PROBLEM =>
Output the complete listing exactly, please, and keep the pictures out of it.

SUPPLIED MATERIAL =>
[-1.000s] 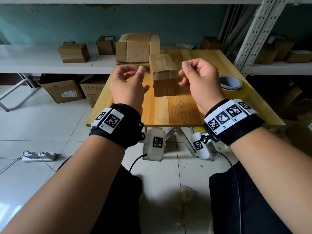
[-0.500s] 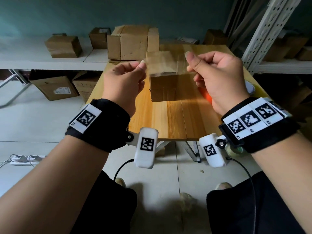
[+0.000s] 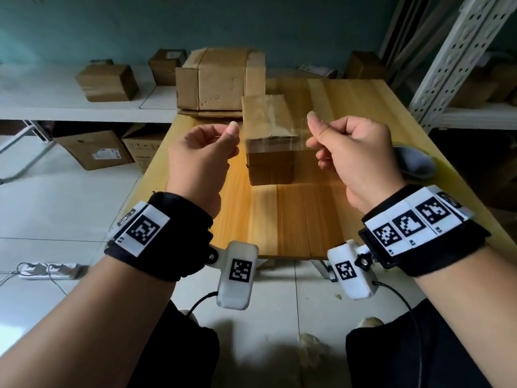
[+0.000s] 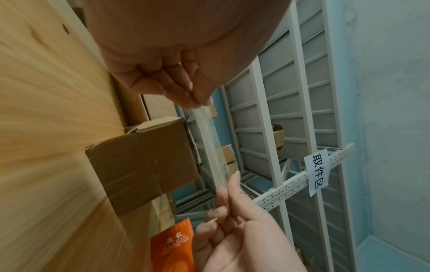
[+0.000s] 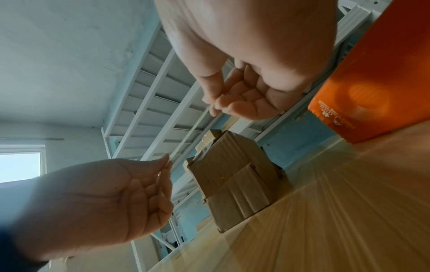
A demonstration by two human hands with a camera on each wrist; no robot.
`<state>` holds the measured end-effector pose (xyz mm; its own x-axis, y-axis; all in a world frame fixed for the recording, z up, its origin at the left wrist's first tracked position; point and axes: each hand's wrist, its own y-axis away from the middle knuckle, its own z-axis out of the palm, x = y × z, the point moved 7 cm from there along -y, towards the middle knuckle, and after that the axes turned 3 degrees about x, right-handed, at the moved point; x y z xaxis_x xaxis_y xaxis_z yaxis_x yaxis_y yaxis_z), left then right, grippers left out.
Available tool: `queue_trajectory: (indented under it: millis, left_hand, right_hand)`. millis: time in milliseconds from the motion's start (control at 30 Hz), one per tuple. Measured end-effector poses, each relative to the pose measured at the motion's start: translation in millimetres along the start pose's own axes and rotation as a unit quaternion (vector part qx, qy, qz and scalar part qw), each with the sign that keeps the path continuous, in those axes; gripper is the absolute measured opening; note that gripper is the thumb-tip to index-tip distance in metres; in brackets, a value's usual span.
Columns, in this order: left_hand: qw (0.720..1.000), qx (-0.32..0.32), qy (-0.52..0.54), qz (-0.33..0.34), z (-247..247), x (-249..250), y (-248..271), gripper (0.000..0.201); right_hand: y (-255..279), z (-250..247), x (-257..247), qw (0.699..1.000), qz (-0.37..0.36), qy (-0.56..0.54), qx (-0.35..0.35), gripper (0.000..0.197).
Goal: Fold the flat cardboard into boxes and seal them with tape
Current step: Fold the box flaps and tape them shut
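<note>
With the left hand (image 3: 200, 152) and right hand (image 3: 354, 152) each pinching an end of the clear tape strip (image 3: 272, 134) in their fingers above the small box (image 3: 270, 141), slack could let it twist, stick to itself, or land crooked off the seam

Background's a light wooden tabletop (image 3: 293, 219) up against a teal painted wall (image 3: 279, 23). A white perforated metal shelf upright (image 3: 453, 57) stands on the right, with a white power strip (image 3: 47, 271) lying on the pale tiled floor (image 3: 56, 205). There's an orange printed packet (image 4: 173, 248) too, maybe a bag.
</note>
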<state>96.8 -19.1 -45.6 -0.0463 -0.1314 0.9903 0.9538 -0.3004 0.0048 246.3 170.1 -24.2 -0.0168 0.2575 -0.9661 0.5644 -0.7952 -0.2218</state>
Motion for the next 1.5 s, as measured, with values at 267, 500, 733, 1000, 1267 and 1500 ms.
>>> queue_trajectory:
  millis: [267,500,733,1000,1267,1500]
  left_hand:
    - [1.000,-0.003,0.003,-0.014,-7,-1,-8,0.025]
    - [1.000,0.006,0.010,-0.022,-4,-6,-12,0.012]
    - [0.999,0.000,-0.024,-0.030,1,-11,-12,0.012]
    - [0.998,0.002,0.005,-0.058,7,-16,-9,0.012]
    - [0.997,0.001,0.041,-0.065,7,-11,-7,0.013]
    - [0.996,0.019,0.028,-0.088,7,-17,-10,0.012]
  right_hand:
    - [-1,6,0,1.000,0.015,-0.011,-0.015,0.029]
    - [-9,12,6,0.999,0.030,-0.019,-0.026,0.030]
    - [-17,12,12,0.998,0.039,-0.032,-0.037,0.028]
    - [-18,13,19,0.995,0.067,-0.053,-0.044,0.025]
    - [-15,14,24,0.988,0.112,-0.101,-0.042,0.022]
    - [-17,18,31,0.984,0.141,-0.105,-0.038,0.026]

EXERCISE RESULT =>
[-1.000s] 
[-0.500s] 
[+0.000s] 
[+0.000s] 
[+0.000s] 
A demonstration by two human hands with a camera on each wrist; no robot.
`<state>` holds the measured end-effector pose (xyz mm; its own x-axis, y-axis; all in a world frame fixed for the recording, z up, its origin at the left wrist's first tracked position; point and axes: each hand's wrist, its own y-axis away from the middle knuckle, its own z-axis out of the palm, x = y × z, the point moved 7 cm from there along -y, towards the middle knuckle, and after that the axes turned 3 degrees about x, right-handed, at the moved point; x y z xaxis_x xaxis_y xaxis_z yaxis_x yaxis_y yaxis_z), left then right, grippers left out.
Available tool: `queue_trajectory: (indented under it: millis, left_hand, right_hand)`. millis: time in milliseconds from the motion's start (control at 30 Hz), one per tuple. Measured end-effector poses, each relative to the pose measured at the motion's start: translation in millimetres along the start pose's own axes and rotation as a unit quaternion (vector part qx, qy, qz and scalar part qw), each with the sign that keeps the path continuous, in those axes; gripper is the absolute measured opening; note that gripper is the thumb-tip to index-tip distance in metres; in brackets, a value's usual span.
Columns, in this order: left_hand: qw (0.720..1.000), qx (-0.32..0.32), qy (-0.52..0.54), qz (-0.33..0.34), z (-247..247), x (-249..250), y (-248..271), gripper (0.000..0.201); right_hand: y (-255..279), z (-250..247), x (-257..247), qw (0.699..1.000), qz (-0.37..0.36), qy (-0.56..0.54), qx (-0.35..0.35), gripper (0.000..0.197).
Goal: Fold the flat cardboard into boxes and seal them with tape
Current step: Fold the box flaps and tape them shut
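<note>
With the left hand (image 3: 200, 152) and right hand (image 3: 354, 152) each pinching an end of the clear tape strip (image 3: 272, 134) in their fingers above the small box (image 3: 270, 141), slack could let it twist, stick to itself, or land crooked off the seam

Background's a light wooden tabletop (image 3: 293, 219) up against a teal painted wall (image 3: 279, 23). A white perforated metal shelf upright (image 3: 453, 57) stands on the right, with a white power strip (image 3: 47, 271) lying on the pale tiled floor (image 3: 56, 205). There's an orange printed packet (image 4: 173, 248) too, maybe a bag.
</note>
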<state>96.8 -19.1 -45.6 -0.0463 -0.1314 0.9903 0.9538 -0.3004 0.0048 246.3 170.1 -24.2 -0.0168 0.2575 -0.9661 0.5644 -0.7952 -0.2218</state>
Motion for the next 1.5 s, as measured, with values at 267, 500, 733, 1000, 1267 and 1500 ms.
>>> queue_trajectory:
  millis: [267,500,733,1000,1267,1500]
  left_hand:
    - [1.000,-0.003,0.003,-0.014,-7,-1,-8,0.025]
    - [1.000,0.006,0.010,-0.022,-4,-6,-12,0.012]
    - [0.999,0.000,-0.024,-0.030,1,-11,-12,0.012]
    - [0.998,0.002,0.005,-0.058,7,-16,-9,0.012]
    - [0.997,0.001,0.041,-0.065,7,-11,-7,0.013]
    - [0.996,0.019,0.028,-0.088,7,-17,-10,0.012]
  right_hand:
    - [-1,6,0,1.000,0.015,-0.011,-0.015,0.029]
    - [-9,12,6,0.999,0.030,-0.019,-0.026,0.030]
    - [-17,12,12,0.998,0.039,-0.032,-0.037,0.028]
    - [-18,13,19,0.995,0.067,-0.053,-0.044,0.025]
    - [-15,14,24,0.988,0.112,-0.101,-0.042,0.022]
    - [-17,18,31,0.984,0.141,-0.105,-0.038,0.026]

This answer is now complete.